• Task statement
Lines with the word "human" are the ones wanted. Copy each of them from the entries below.

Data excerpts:
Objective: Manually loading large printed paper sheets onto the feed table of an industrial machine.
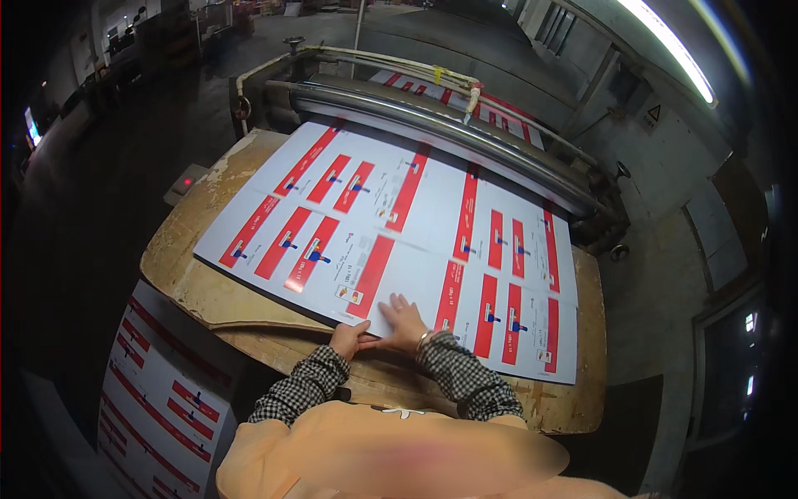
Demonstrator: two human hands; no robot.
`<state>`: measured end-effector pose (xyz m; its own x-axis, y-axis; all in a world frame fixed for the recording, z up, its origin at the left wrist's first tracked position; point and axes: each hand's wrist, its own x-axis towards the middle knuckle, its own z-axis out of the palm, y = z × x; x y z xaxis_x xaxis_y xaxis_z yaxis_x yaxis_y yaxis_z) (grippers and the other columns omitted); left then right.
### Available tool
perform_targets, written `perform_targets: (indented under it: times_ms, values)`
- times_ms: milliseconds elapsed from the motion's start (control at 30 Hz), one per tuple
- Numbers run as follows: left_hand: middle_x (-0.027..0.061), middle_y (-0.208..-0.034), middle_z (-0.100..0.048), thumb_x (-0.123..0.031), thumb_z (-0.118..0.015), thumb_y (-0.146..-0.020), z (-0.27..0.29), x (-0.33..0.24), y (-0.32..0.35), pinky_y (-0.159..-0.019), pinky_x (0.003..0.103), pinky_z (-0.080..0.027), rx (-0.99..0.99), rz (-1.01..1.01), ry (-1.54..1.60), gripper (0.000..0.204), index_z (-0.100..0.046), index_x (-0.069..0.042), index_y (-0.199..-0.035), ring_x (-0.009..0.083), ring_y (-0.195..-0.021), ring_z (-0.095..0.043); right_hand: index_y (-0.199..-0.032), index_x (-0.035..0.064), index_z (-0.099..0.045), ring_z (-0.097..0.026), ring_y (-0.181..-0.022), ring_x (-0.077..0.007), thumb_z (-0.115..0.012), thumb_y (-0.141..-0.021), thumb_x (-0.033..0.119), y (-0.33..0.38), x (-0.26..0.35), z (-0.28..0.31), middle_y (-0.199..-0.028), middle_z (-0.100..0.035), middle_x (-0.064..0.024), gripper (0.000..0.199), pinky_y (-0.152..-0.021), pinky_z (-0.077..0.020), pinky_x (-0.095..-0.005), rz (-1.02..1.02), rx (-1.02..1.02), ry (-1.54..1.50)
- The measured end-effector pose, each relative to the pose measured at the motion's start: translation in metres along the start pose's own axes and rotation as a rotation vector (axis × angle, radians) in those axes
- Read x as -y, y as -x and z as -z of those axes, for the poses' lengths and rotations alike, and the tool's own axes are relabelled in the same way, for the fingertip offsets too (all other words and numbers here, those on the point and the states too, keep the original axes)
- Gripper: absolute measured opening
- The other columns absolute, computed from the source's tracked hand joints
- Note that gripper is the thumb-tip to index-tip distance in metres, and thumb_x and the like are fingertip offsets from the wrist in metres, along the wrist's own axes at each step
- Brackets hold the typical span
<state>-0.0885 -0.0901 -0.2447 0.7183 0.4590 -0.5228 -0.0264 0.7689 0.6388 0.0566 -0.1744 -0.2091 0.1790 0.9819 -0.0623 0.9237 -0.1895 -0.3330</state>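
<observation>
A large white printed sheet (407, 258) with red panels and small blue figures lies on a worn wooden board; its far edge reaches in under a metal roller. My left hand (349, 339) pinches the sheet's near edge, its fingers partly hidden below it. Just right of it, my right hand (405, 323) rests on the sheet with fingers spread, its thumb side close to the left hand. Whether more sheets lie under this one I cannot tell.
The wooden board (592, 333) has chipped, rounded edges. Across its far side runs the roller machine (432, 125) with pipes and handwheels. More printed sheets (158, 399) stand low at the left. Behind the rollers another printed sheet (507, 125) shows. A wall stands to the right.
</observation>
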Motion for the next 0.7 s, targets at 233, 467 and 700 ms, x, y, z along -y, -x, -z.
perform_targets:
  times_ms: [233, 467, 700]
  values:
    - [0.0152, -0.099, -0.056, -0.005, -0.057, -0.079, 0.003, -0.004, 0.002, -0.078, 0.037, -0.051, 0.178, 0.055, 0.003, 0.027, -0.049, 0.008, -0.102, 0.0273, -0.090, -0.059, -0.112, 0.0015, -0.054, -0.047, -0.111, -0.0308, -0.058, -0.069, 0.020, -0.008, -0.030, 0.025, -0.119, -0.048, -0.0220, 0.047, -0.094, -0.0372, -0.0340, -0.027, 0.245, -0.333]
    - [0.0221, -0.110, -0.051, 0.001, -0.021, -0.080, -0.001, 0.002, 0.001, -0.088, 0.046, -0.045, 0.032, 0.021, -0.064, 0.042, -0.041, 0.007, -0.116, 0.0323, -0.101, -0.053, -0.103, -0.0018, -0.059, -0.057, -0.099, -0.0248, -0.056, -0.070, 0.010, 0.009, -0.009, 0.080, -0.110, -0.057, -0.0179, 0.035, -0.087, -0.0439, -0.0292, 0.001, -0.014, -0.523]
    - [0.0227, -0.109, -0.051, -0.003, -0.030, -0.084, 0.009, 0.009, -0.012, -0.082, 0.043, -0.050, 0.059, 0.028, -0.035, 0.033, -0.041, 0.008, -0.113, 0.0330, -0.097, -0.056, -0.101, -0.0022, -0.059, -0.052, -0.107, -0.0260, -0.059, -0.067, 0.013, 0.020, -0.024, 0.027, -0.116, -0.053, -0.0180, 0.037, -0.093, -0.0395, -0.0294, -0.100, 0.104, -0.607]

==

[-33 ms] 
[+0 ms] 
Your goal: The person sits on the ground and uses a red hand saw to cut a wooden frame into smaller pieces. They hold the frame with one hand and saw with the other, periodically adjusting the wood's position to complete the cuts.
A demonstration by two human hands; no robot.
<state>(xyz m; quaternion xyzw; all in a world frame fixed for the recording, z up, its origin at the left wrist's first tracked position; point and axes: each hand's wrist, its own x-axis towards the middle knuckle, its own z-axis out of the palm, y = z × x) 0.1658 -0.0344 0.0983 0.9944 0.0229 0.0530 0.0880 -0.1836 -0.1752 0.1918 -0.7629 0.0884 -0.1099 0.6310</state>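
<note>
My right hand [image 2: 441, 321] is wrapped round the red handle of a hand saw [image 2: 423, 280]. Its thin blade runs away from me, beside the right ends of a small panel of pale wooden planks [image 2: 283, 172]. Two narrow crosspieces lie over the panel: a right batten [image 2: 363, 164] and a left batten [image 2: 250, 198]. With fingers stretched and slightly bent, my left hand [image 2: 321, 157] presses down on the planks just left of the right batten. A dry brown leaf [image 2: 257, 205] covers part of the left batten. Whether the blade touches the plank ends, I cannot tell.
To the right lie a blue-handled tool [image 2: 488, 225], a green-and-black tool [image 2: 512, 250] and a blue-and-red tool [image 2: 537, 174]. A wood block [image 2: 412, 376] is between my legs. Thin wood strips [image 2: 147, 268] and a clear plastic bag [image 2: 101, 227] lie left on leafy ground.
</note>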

• Solution to this problem
Demonstrator: two human hands; no robot.
A demonstration by two human hands; no robot.

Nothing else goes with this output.